Change | Consequence |
---|---|
Cardiac output and blood volume increase | Shock after >40% of blood lost |
Expansion of plasma volume | Physiologic anemia |
Decline in arterial and venous pressure | Vital signs are not reflective of hemodynamic status |
Increase of resting pulse | |
Chest enlargement | Change in anatomic landmarks |
Caution during thoracic procedures (e.g., thoracostomy) | |
Diaphragm rise | |
Substernal angle increase | |
Decrease in functional residual capacity | Rapid decline in PO2 during apnea or airway obstruction |
Increase in oxygen consumption | |
Airway closure when supine | |
Increase in tidal volume and minute ventilation | Fall in PCO2 and bicarbonates |
Decrease in anesthetic requirements | Need for adjustment of sedative doses |
Decreased gastric motility | Risk of aspiration |
Relaxation of gastroesophageal sphincter |
Diagnosis
Prehospital Care
As a result of significant changes in maternal physiology (see Table 1), supplemental oxygen should be administered to prevent maternal and fetal hypoxia during transport and in the resuscitation room. Fluid resuscitation should be initiated even in the absence of signs of hypovolemia and shock. To avoid supine hypotension associated with the uterine compression of the inferior vena cava (IVC), patients in the second or third trimester of pregnancy should be transported on a backboard tilted to the left, with special attention to immobilization of the cervical spine. If the patient is kept in a supine position, the right hip should be elevated 4–6 inches, and the uterus should be displaced manually to the left. This maneuver increases cardiac output by 30% and restores circulating blood volume. Although only about 10% of pregnant patients at term develop symptoms of shock in the supine position, fetal distress may be present even in normotensive mothers; therefore, right hip elevation should be maintained at all times including during operative procedures.
Hospital Care
Determination of gestational age is particularly important because this will guide the decision for a premature delivery if indicated. Most institutions will accept a 24–26 week pregnancy as viable, with a probability of survival ranging from 20%–70%. Radiographic estimation of gestational age is bound to an error of 1–2 weeks. Unless the date of the conception is known exactly, gestational age is particularly difficult to determine. A good rule of thumb is to consider patients with a uterus halfway between the umbilicus and the costal margin as having a viable pregnancy (Figure 1). An algorithm for initial maternal and fetal assessment is presented in Figure 2.
Bulging perineum
This is caused most commonly by pressure from extrauterine location of fetal parts.

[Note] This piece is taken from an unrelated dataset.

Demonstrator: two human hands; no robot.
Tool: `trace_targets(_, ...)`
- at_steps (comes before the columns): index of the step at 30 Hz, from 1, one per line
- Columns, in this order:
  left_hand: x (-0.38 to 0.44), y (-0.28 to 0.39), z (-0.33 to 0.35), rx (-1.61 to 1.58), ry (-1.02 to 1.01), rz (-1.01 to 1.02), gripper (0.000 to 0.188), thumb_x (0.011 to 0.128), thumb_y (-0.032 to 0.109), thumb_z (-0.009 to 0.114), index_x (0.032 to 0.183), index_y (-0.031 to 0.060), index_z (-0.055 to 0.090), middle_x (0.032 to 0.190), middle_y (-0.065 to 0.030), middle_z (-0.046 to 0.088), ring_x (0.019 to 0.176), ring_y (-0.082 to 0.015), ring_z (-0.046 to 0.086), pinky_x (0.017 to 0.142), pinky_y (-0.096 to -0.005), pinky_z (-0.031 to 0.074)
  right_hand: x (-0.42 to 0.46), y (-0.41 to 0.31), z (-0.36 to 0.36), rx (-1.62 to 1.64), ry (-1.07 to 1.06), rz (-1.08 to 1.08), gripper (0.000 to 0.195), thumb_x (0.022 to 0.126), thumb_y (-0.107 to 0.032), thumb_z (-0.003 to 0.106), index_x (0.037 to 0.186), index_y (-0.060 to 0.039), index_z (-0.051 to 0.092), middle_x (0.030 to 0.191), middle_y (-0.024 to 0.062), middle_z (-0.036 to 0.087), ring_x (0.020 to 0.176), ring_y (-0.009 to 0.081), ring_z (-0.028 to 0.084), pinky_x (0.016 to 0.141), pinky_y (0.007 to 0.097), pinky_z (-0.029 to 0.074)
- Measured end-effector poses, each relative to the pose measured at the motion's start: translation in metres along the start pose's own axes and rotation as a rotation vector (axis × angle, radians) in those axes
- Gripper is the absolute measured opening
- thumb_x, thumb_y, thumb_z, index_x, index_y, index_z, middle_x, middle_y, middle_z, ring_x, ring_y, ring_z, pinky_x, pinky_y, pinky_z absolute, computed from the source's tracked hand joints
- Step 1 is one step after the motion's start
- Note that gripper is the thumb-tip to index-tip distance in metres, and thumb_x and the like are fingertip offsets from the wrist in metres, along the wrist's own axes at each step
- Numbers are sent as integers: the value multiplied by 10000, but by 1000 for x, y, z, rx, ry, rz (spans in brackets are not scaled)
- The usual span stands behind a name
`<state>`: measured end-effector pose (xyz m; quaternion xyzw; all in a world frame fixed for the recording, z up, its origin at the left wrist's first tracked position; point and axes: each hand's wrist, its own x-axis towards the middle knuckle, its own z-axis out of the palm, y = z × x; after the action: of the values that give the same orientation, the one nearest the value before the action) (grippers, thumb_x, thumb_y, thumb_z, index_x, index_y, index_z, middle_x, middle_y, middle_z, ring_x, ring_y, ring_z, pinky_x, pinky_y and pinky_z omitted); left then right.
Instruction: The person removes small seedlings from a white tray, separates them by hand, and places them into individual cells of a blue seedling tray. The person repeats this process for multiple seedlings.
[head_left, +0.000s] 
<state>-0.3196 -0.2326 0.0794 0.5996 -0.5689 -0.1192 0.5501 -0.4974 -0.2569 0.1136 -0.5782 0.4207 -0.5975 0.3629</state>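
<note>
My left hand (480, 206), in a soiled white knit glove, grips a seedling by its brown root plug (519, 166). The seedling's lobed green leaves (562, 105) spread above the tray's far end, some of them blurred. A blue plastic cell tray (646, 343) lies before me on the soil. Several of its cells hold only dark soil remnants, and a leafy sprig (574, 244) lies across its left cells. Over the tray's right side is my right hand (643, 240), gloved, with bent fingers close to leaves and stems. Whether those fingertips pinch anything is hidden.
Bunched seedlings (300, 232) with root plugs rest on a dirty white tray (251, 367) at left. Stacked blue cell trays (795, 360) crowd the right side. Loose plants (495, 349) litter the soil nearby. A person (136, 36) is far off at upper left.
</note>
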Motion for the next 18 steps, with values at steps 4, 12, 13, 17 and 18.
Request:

Abnormal fetal heart rate and rhythm
An abnormal fetal heart rate may be the first indication of a major disruption in fetal homeostasis. During trauma resuscitation, evaluation of the fetus should begin with auscultation of heart tones and continuous electronic fetal heart rate monitoring (EFM). Any viable fetus of 24 or more weeks gestation requires monitoring after trauma. Cardiotocographic monitoring should be started in the resuscitation room and continued for a minimum of 4 hours; a minimum of 24 hours is recommended for patients with frequent uterine activity (more than six contractions per hour), abdominal or uterine tenderness, ruptured membranes, vaginal bleeding, or hypotension.
Radiographic Examination
Although there is existing concern about radiation exposure during pregnancy, in most instances the benefits outweigh the risks. It is generally believed that exposure of the fetus to less than 5–10 rad causes no significant increase in the risk of congenital malformations, intrauterine growth retardation, or miscarriage. Radiation doses from common imaging studies are shown in Table 2. All indicated radiographic studies should be performed, as for nonpregnant patients (Figure 3). It is obvious that unnecessary duplication of studies should be avoided.

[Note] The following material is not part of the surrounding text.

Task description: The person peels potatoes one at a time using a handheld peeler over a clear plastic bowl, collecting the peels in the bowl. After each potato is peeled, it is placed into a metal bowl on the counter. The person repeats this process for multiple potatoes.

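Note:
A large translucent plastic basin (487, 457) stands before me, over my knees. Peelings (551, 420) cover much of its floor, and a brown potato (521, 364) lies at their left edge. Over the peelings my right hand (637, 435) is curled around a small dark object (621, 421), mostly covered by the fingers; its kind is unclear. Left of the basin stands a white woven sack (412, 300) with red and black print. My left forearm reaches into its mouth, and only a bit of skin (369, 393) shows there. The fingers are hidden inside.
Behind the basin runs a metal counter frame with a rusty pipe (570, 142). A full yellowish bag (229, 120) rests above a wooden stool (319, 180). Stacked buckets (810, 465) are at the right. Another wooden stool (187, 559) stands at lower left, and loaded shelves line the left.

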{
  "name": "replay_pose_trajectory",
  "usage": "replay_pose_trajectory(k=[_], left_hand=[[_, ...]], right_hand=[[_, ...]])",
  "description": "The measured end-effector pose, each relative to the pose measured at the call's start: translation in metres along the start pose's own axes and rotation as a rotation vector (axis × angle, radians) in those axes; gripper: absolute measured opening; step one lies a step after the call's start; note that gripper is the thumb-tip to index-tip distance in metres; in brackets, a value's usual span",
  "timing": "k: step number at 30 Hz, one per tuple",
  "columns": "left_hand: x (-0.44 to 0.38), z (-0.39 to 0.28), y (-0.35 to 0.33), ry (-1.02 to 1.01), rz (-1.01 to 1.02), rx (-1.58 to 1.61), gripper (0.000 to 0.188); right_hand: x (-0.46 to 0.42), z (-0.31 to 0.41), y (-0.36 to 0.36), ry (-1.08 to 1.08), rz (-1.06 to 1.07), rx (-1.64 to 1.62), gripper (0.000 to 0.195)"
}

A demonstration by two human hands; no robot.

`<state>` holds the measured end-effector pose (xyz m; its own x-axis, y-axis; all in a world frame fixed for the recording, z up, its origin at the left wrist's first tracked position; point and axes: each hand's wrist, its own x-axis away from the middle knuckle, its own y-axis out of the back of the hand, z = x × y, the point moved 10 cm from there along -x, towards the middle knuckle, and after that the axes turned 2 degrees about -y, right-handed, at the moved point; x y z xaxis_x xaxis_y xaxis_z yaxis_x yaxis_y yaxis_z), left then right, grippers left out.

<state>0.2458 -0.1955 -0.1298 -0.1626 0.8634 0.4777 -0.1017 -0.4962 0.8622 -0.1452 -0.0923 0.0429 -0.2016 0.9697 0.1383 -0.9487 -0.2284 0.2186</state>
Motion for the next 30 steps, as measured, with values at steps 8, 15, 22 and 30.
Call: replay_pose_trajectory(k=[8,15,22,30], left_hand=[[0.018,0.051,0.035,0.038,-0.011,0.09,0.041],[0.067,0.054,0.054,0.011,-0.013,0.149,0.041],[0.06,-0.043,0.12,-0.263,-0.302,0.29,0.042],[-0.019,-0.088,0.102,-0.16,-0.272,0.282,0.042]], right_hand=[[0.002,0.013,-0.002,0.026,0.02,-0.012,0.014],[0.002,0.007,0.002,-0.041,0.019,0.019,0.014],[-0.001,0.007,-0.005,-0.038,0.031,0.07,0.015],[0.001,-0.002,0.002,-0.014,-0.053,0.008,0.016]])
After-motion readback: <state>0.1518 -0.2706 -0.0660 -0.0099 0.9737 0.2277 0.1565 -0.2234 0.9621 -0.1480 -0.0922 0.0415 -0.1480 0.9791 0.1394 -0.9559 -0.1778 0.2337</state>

Plain anteroposterior chest x-ray | <0.005 rad |
Pelvic x-ray | <0.4 rad |
CT scan of head (1-cm cuts) | 0.05 rad |
CT scan of upper abdomen (20 1-cm cuts) | 3.0 rad |
CT scan of lower abdomen (10 1-cm cuts) | 3.0–9.0 rad |
CT, Computed tomography.
Abdominal Evaluation
Evaluation of the abdomen in the pregnant patient may be challenging. Superior displacement of the viscera by the expanding uterus changes the anatomical relation of the intra-abdominal organs (Figure 4). Special attention is needed for patients with rib or pelvic fractures, unexplained hypotension, blood loss, hematuria, or altered sensorium caused by drugs, alcohol, or brain injury.
The American Association for the Surgery of Trauma (AAST) Organ Injury Scale for gravid uterus is shown in Table 3.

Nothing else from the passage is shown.